■ **Work task**
Every line below should be repeated exactly as written.

■ **Data provided**
==============================

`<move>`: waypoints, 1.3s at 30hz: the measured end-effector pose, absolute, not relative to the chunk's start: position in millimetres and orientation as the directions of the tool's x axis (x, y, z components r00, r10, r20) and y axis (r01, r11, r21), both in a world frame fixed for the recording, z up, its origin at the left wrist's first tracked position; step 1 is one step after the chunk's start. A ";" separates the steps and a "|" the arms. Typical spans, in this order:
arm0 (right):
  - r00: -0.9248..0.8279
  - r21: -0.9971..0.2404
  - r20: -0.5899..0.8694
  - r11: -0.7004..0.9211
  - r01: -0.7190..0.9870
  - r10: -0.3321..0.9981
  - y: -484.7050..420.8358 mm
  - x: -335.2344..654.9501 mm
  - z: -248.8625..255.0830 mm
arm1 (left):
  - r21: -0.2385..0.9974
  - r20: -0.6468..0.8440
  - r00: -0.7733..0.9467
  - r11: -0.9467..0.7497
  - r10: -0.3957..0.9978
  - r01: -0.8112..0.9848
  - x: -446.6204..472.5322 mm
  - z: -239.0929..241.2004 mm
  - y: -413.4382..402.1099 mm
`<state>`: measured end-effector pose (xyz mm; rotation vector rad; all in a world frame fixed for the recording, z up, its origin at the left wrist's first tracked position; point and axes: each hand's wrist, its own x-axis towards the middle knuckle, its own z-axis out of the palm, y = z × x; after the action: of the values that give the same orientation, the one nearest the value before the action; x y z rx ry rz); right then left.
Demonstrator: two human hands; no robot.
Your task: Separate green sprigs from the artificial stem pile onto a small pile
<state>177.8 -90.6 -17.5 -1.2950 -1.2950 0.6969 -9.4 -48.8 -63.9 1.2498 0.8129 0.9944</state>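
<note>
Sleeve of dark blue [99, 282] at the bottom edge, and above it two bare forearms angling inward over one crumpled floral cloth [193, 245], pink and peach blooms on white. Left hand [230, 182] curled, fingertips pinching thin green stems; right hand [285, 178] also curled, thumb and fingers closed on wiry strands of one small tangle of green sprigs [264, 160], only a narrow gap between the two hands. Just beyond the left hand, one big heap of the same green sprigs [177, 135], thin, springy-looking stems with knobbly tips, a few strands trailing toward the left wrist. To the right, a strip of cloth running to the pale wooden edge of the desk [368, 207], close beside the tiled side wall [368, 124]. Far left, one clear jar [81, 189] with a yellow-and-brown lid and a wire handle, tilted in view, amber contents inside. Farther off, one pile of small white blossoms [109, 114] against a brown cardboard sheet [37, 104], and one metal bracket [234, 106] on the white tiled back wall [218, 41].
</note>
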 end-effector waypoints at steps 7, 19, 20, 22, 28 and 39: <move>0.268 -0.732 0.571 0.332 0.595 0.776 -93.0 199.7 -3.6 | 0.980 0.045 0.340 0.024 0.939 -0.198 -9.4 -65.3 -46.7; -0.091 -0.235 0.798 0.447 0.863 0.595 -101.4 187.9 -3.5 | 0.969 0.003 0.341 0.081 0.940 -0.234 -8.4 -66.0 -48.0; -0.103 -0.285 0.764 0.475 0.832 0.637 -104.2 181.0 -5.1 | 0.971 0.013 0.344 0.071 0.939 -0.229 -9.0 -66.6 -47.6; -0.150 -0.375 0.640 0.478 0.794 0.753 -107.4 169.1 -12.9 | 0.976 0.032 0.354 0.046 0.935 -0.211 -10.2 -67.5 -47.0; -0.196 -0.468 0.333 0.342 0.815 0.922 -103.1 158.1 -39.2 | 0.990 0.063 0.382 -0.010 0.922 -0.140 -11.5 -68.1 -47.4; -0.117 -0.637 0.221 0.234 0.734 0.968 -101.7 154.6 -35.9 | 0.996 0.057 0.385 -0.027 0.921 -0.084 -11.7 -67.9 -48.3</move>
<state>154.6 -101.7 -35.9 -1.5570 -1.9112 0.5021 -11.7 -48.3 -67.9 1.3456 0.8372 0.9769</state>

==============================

■ **Exercise solution**
`<move>`: waypoints, 1.3s at 30hz: the measured end-effector pose, absolute, not relative to the chunk's start: position in millimetres and orientation as the directions of the tool's x axis (x, y, z components r00, r10, r20) and y axis (r01, r11, r21), both in a world frame fixed for the recording, z up, its origin at the left wrist's first tracked position; step 1 is one step after the chunk's start. A ";" separates the steps and a "|" the arms. Typical spans, in this order:
arm0 (right):
  - r00: -0.9248..0.8279
  - r21: -0.9971..0.2404
  - r20: -0.5899..0.8694
  - r11: -0.7004..0.9211
  - r01: -0.7190..0.9870
  - r10: -0.3321..0.9981
  - y: -484.7050..420.8358 mm
  - x: -335.2344..654.9501 mm
  - z: -248.8625..255.0830 mm
arm1 (left):
  - r21: -0.2385..0.9974
  - r20: -0.6468..0.8440
  - r00: -0.7733..0.9467
  - r11: -0.9467..0.7497
  - r10: -0.3957..0.9978
  - r01: -0.8112..0.9848
  - x: -446.6204..472.5322 mm
  - z: -239.0929..241.2004 mm
  - y: -413.4382..402.1099 mm
`<state>`: measured end-effector pose (xyz mm; rotation vector rad; all in a world frame fixed for the recording, z up, its origin at the left wrist's first tracked position; point and axes: each hand's wrist, its own x-axis towards the middle knuckle, its own z-axis out of the palm, y = z × x; after the action: of the values that give the same orientation, the one nearest the value before the action; x y z rx ry rz); right then left.
Demonstrator: two human hands; no robot.
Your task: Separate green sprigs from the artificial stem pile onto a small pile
<state>177.8 -90.6 -17.5 -1.2950 -1.2950 0.6969 -9.4 -48.8 -63.9 1.2498 0.8129 0.9944</state>
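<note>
Sleeve of dark blue [99, 282] at the bottom edge, and above it two bare forearms angling inward over one crumpled floral cloth [193, 245], pink and peach blooms on white. Left hand [230, 182] curled, fingertips pinching thin green stems; right hand [285, 178] also curled, thumb and fingers closed on wiry strands of one small tangle of green sprigs [264, 160], only a narrow gap between the two hands. Just beyond the left hand, one big heap of the same green sprigs [177, 135], thin, springy-looking stems with knobbly tips, a few strands trailing toward the left wrist. To the right, a strip of cloth running to the pale wooden edge of the desk [368, 207], close beside the tiled side wall [368, 124]. Far left, one clear jar [81, 189] with a yellow-and-brown lid and a wire handle, tilted in view, amber contents inside. Farther off, one pile of small white blossoms [109, 114] against a brown cardboard sheet [37, 104], and one metal bracket [234, 106] on the white tiled back wall [218, 41].
</note>
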 end-effector waypoints at steps 7, 19, 20, 22, 28 and 39: <move>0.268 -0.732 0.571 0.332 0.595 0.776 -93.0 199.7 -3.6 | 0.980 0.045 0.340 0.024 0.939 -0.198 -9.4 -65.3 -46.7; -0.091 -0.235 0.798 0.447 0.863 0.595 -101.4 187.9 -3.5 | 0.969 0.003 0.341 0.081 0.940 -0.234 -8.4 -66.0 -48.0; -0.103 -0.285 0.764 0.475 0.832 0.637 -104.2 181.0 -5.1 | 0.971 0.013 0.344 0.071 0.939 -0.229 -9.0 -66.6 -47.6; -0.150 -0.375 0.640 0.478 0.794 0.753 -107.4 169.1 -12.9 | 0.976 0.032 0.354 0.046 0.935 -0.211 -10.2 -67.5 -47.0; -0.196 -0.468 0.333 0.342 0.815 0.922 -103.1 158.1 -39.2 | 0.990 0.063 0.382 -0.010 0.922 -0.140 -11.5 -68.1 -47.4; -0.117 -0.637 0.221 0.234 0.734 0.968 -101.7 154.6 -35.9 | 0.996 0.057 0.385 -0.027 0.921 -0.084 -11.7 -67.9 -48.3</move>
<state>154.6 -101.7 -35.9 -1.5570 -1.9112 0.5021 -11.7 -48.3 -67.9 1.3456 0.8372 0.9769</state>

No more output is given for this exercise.